De l’autre côté de la cloison, le vicomte Paul poursuivait, aux genoux de sa mère :
– Il ne m’a fallu qu’un coup d’œil pour la reconnaître.
C’était le doux visage de Lotte sur le corps d’une adorable jeune fille. Tout mon cœur s’élançait vers elle. Je voulus la suivre, mais elle glissait le long du bas côté de droite, comme une âme, et je n’entendais point le bruit de ses pas sur la dalle. La porte de l’église se referma sur elle.
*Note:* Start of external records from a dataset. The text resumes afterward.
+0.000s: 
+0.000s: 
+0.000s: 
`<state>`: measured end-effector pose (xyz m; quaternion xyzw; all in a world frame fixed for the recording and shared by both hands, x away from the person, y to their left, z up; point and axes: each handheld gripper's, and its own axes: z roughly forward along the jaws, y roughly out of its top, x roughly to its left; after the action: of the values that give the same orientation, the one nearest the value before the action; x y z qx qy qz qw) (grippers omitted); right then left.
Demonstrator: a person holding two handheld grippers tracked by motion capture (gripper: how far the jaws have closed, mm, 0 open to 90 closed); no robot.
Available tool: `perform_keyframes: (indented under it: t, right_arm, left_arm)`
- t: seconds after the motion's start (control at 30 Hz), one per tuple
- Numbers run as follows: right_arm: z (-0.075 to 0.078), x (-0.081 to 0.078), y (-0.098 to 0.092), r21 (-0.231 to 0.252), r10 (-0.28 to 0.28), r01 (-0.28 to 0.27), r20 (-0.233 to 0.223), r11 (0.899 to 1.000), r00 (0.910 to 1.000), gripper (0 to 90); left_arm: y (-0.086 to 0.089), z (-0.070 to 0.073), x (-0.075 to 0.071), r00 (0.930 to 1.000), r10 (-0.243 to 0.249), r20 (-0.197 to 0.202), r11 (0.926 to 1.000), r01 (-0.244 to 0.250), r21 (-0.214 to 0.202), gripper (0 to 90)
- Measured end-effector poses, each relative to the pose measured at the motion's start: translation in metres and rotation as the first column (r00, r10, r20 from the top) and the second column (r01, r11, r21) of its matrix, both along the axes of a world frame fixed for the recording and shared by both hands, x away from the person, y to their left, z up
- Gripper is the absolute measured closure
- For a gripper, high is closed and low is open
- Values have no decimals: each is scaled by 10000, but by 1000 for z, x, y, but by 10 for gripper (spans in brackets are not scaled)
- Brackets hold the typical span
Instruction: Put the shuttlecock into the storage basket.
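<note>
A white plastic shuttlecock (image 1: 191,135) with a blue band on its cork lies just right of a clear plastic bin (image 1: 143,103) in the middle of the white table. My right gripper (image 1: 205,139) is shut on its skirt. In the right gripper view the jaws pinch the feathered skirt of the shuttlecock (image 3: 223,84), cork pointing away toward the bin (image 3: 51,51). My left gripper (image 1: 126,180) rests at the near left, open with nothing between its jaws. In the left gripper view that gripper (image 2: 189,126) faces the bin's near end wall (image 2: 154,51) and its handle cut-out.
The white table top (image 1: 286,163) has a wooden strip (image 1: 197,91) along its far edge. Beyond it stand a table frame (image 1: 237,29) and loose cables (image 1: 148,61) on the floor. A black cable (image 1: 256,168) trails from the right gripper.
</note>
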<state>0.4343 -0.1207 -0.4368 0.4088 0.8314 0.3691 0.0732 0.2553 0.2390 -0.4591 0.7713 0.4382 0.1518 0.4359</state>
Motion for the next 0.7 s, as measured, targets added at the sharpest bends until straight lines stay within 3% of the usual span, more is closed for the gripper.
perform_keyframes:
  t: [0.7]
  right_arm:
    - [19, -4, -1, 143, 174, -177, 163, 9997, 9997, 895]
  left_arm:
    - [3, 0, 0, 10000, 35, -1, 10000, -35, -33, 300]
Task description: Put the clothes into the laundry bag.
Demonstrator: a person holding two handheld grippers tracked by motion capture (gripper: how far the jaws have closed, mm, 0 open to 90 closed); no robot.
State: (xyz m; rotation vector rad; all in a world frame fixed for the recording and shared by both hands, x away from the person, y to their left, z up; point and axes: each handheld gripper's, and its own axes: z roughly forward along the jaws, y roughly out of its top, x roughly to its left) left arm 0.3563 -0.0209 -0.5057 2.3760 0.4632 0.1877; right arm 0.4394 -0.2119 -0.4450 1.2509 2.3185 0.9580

Il m’avait semblé, au moment où elle prenait l’eau bénite, que son angélique sourire me cherchait.
Je sortis à mon tour.
Tu sais, mère, que celui qui refusa l’hospitalité à notre Sauveur n’a pas le droit d’entrer dans les églises. Sans doute, il l’avait attendue dehors au bas des degrés. Je vis un homme de haute taille qui s’éloignait en tenant une petite fille par la main…
– Une petite fille ?… répéta la comtesse Louise.
– Oui, répliqua le vicomte Paul en hésitant. Je te raconte cela comme si c’était un rêve. La belle jeune personne avait disparu, remplacée qu’elle était par Lotte… Ma chère petite Lotte… et son corps tout frêle, tout gracieux, avait la transparence d’autrefois…
– Mais, reprit ici le jeune homme dont les sourcils se froncèrent, mes persécuteurs m’avaient attendu sur le parvis. Quand ils me virent, ce fut un concert de huées.
– Son père sera dégradé ! s’écria le fils du maréchal-de-camp, Roger.
– On lui arrachera ses épaulettes ! ajouta le fils du préfet.
– Il a triché au jeu, dit le fils Lancelot, il a déserté, il a volé ! il a tué !
L’Homme était déjà loin, mais, sans s’arrêter, il se retourna.
Je pressai mon cœur à deux mains et j’allais passer au milieu des insulteurs sans lever la tête, car je songeais à ma promesse et à toi, ma mère lorsque Roger dit en ricanant :
– Va, poltron, va annoncer ces bonnes nouvelles à la filleule du roi Louis XVIII !
En ce moment, Lotte se retournait à son tour. Elle avait entendu.
– Tu es un menteur et un lâche ! m’écriai-je.
Et par deux fois ma main fouetta la joue de Roger, qui se trouvait le plus près de moi.